* Task goal *
Check every line of the data for the word "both", and copy those that have it.

* Information provided *
------------------------------------
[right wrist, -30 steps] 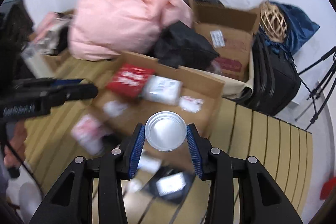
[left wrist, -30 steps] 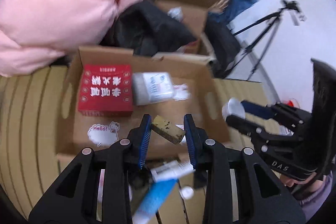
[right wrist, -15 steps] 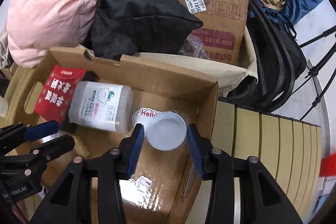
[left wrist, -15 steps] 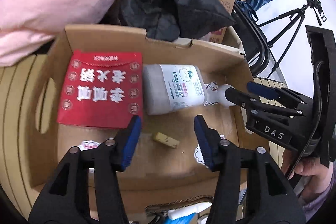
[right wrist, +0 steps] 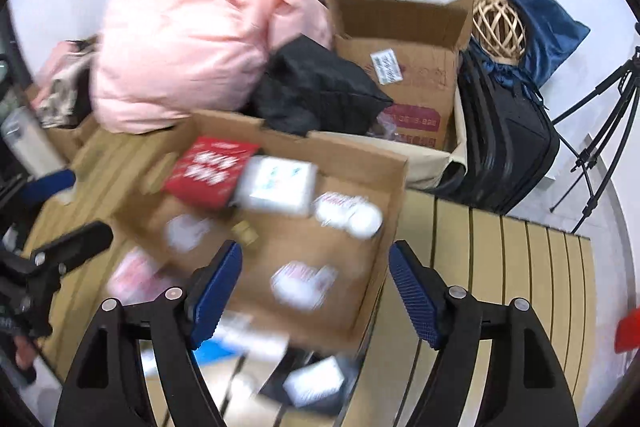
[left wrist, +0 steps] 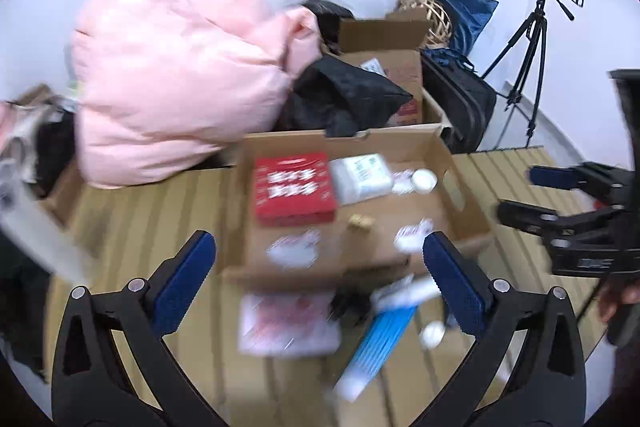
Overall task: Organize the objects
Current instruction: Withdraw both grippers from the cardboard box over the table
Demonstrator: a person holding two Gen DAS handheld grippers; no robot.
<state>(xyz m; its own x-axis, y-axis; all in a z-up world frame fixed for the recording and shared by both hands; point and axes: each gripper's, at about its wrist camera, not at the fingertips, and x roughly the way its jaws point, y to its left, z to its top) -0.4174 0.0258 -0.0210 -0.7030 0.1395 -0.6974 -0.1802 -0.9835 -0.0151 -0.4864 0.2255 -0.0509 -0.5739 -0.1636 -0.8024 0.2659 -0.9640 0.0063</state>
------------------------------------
* Your solution *
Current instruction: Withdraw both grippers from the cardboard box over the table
<state>(xyz m; its own x-axis, y-axis; all in a z-up world frame fixed for the recording and shared by both hands; point and axes: each gripper's, at about its wrist camera, not at the fingertips, and x roughly the way its jaws point, y to its left, z to its top) -0.4174 0.0258 -0.0210 -0.7030 0.1395 -0.6974 -0.1802 -0.9835 -0.0151 -0.4864 0.2255 -0.0509 -0.5739 -0.1636 -0.8024 0.2659 -0.9640 0.0063</state>

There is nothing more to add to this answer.